Since their introduction, the iPad and other tablet devices have affected how we engage with traditionally passive reading material. Books, textbooks and magazines are given new life via interactive models, databases, embedded media and instantaneous access to the internet (provided you’re hooked up to WiFi or shelled out for the data plan). Besides the “traditional” content that’s being given a whiz-bang facelift for the 21st century reader, there’s also an array of work that can only be fully realized in an interactive reading environment. Much of the multimedia and new media art being produced today is in some way video based and cannot be confined to the immoveable images of a glossy magazine page.
Videos by VICE
With this in mind, Natalie Hanke designed a concept for the very first magazine dedicated to the Processing language and the visual art that it fosters. Called VOID, it is a fully immersive experience into the world of generative art, data visualization and the other kinds of creative work being made from the language. Not satisfied with simply exhibiting the work of well known artists such as Jer Thorp, Mary Huang, Daniel Shiffman, Robert Hodgin, and AntiVJ, among others, the magazine also offers full biographies and overviews of each artists’ oeuvre, contextualizing it within the larger culture of code-based art.
Portrait Page of Jer Thorp
Not only does VOID provide artist information, it also features handy crash courses in different coding techniques and art forms found within the context of the code, such as generative photography. Each artist’s page is a combination of various works of art, interactive panels and biographical information, including quotes. There are even advertisements for events at places like GAFFTA and Processing Berlin that are just as visually appealing as the art itself.

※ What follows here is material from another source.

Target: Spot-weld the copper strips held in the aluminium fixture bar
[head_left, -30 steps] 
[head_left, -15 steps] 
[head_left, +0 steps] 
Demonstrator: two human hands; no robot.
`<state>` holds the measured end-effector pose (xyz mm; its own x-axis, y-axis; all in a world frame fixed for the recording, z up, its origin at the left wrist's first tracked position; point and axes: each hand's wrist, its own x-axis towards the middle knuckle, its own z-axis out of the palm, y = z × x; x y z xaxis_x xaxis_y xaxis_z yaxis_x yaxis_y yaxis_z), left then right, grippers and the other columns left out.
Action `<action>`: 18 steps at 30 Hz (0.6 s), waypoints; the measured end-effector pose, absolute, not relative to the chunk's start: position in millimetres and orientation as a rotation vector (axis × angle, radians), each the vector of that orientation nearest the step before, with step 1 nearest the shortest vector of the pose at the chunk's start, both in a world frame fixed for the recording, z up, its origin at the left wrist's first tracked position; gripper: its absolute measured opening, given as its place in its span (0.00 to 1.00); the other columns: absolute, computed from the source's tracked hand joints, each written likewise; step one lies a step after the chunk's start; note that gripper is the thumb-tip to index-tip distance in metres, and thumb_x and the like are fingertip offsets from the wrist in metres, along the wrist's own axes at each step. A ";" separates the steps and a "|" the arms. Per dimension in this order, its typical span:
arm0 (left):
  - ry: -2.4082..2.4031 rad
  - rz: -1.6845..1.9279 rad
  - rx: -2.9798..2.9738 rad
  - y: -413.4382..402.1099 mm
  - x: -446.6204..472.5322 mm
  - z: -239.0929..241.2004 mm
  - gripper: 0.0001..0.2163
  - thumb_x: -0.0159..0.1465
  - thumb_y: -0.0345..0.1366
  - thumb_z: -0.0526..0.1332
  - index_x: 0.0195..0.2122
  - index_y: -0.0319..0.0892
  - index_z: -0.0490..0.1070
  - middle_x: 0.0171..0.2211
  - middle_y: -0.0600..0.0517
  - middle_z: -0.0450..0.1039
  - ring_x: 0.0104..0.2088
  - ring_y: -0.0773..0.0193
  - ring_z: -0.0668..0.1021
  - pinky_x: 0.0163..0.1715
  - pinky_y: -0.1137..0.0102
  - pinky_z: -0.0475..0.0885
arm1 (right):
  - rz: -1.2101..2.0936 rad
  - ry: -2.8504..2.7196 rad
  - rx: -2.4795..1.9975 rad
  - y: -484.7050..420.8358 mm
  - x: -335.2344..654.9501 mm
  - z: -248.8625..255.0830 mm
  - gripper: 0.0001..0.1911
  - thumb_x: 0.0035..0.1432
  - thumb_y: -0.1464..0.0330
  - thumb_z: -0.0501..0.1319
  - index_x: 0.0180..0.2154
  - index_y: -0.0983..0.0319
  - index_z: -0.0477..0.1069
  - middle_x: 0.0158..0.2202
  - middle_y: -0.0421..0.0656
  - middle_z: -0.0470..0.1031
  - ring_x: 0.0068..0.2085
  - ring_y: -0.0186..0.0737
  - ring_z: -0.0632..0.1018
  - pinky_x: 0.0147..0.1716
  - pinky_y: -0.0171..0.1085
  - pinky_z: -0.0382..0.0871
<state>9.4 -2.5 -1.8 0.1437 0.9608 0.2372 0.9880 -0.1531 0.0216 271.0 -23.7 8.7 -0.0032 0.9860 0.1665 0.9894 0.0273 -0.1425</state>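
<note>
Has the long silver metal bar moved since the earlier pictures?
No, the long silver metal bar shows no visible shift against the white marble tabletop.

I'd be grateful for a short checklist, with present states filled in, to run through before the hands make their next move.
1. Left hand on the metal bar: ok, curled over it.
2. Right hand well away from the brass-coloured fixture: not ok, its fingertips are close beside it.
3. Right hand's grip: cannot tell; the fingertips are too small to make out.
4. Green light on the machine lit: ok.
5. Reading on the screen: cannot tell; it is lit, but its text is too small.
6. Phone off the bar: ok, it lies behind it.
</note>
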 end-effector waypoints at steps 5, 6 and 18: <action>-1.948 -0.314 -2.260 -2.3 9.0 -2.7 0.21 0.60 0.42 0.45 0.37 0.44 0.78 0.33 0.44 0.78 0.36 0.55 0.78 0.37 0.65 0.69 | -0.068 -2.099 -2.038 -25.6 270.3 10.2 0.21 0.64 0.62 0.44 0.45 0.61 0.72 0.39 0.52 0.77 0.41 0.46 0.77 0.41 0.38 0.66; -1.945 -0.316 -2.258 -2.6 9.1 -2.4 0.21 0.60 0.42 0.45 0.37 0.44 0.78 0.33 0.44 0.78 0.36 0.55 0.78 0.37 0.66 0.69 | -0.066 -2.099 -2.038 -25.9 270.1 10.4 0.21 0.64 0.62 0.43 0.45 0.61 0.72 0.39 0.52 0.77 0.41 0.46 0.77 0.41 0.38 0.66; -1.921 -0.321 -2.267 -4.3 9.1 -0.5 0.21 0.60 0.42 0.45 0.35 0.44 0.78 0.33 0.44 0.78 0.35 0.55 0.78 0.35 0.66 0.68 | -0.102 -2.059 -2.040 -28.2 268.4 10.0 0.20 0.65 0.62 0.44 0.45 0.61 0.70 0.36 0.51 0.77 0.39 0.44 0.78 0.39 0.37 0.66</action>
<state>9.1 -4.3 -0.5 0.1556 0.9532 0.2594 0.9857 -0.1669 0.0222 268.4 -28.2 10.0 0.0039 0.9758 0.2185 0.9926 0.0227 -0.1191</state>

Not only is the art easily scrollable via the landscape mode, but it is interactive and shareable as well. Users can either choose to share works directly to their social networks or upload it to their Dropbox. Art works can also be manipulated using the touchscreen and changed through an intuitive set of controls called the “Simplicity Coding Page.” Keeping with the original open source mission of Processing, and for people more familiar with coding, the magazine allows for access to the source code of many projects, which can then be seamlessly modified and re-coded within the app. Users can actually design their own projects and share them directly through the magazine interface.
Coding Page “Doodle 3”
Not only does the magazine provide an extremely informative reading experience, it also goes so far as to make the reader an active participant in the world of coding by engaging them in creative ways. Whereas a traditional book or magazine, or even in some cases, a textbook, would only passively teach readers about a particular subject, VOID engages its own content as a means of making the reader a part of the culture it is educating them about. It offers different stages of engagement so as to develop the potentially creative habits of its readers, thus inviting them to become artists themselves.
If you’re thinking this all sounds too good to be true, it is. VOID is, for the time being at least, just a concept app. But here’s hoping the concept becomes fully realized and spread via the app store to encourage more people to pick up creative coding as a means of self-expression.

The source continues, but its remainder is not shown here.